Political bombs?

14 05 2015

Readers may recall the hocus pocus on the car bomb in Koh Samui and a fire at a Suratthani “cooperative” owned by Suthep Thaugsuban.

The bomb caused several injuries. There is little evidence about the culprits or about the reasons for the bombing. There has been no claim of responsibility. Yet everyone blamed “politics” and said the bomb was “aimed at challenging the government.” The military dictatorship more or less blamed red shirts, saying “there were ill-intentioned groups seeking an opportunity to disturb peace and instigate violence.” It even claimed that because it had cracked down so hard on dissenters in Bangkok that “the perpetrators have moved to other areas.” Anti-democrats like Democrat Party deputy leader Nipit Intarasombat said the bomb “was the work of anti-government groups and had nothing to do with the southern insurgency…. The culprits focused on a tourism place. They want to demonstrate their power…”. The junta also said that “the incidents are not related to the ongoing insurgency in the southern border provinces…”.

And so it went on. The cops rushed out and arrested a red shirt but later released him. Then, pretty much silence…. It seems the Rohingya human smuggling came along at the right time and shifted attention to this despicable trade (although we note that not a single rich admiral seems involved in this horrid set of events…).

At the time, PPT expressed skepticism, as we do about almost all cases where the military and police claim to know who the culprits are and to be close to catching them. One reason for skepticism is the penchant of the security agencies for bogus attacks and bombings that work in their interests.

For all of these reasons, PPT was intrigued by a story at The Diplomat. Referring to this case, the author puts the whole event in the context of the “stalled peace process in southern Thailand…”.

Current speculation links the incident to either the Malay-Muslim militants or to a new collaboration between the Malay-Muslim liberation movement and the Red Shirts, an anti-establishment force affiliated with the ousted prime minister Thaksin Shinawatra. But there are several reasons why the Koh Samui car bomb is more likely to be a military attack by the Malay-Muslim liberation movement.

The modus operandi of this attack is in line with similar attacks by southern separatists. According to the police investigation, the car used to make the bomb was stolen from Yala’s Yaha district. Yala, Pattani, Narathiwat and four predominantly-Muslim districts in Songkhla are hotbeds of violent conflict, which has claimed more than 6200 lives since 2004. This is not the first time that the southern separatists have planted a car bomb outside their traditional theatre of operation. The Thai authorities do not formally count the commercial district of Hat Yai in Songkhla as part of the conflict zone, but for several years the area has witnessed a number of major coordinated bombings.

Previous bombings linked to the southern militants have several similarities to what happened in Koh Samui.
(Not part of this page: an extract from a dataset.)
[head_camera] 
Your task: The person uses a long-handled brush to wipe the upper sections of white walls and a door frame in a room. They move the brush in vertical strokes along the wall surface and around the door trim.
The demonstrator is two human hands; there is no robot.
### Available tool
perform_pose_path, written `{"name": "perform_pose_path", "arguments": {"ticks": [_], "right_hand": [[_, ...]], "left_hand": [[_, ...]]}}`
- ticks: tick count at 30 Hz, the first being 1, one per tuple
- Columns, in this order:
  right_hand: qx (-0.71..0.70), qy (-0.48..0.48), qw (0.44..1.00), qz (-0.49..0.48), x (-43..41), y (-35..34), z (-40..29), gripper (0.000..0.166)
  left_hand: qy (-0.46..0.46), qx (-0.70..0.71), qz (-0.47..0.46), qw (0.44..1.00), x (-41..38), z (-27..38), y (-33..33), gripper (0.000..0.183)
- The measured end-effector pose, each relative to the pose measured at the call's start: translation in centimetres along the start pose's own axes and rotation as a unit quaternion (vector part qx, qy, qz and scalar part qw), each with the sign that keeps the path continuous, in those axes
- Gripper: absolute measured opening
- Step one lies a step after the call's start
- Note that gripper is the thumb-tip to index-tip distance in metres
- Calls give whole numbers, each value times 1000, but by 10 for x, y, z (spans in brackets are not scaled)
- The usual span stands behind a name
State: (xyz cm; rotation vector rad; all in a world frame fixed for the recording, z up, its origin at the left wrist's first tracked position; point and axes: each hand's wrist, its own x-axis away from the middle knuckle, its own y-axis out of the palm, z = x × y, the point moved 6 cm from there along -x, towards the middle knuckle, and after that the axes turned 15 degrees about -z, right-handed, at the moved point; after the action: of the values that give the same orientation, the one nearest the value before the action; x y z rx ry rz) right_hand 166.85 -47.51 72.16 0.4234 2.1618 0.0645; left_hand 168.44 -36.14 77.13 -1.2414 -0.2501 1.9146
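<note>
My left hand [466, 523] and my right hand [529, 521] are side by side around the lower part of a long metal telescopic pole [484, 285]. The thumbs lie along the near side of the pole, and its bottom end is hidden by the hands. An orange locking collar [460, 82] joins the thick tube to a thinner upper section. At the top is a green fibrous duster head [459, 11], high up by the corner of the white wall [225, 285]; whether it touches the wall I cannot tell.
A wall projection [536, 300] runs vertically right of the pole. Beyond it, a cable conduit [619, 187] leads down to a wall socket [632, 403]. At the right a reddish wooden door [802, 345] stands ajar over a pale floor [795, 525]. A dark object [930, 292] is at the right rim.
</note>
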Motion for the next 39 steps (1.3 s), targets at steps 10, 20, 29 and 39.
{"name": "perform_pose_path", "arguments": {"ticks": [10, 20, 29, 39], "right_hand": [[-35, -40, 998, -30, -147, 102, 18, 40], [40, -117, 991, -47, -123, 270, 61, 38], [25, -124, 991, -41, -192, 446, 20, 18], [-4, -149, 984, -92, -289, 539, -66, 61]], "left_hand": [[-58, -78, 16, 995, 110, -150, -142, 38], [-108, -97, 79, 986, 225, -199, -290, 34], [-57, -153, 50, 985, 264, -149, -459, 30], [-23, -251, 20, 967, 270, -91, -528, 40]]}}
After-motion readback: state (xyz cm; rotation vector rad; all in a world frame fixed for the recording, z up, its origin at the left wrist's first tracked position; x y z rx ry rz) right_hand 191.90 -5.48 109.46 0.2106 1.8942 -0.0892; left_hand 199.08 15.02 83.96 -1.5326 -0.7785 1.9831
Since 2004, there have been 44 car bomb incidents in Thailand’s four southernmost provinces. The first car bomb attack outside the insurgents’ traditional area of operation took place on 22 December 2013. On that day, attacks involving motorcycle and car bombs hit Songkhla’s Sadao district, injuring 27 people. Shortly after, a second car bomb was found on the resort island of Phuket, but the police defused it in time. The incident in Koh Samui could be another attempt to sabotage an area of economic significance, which is known to be one of the militants’ strategies.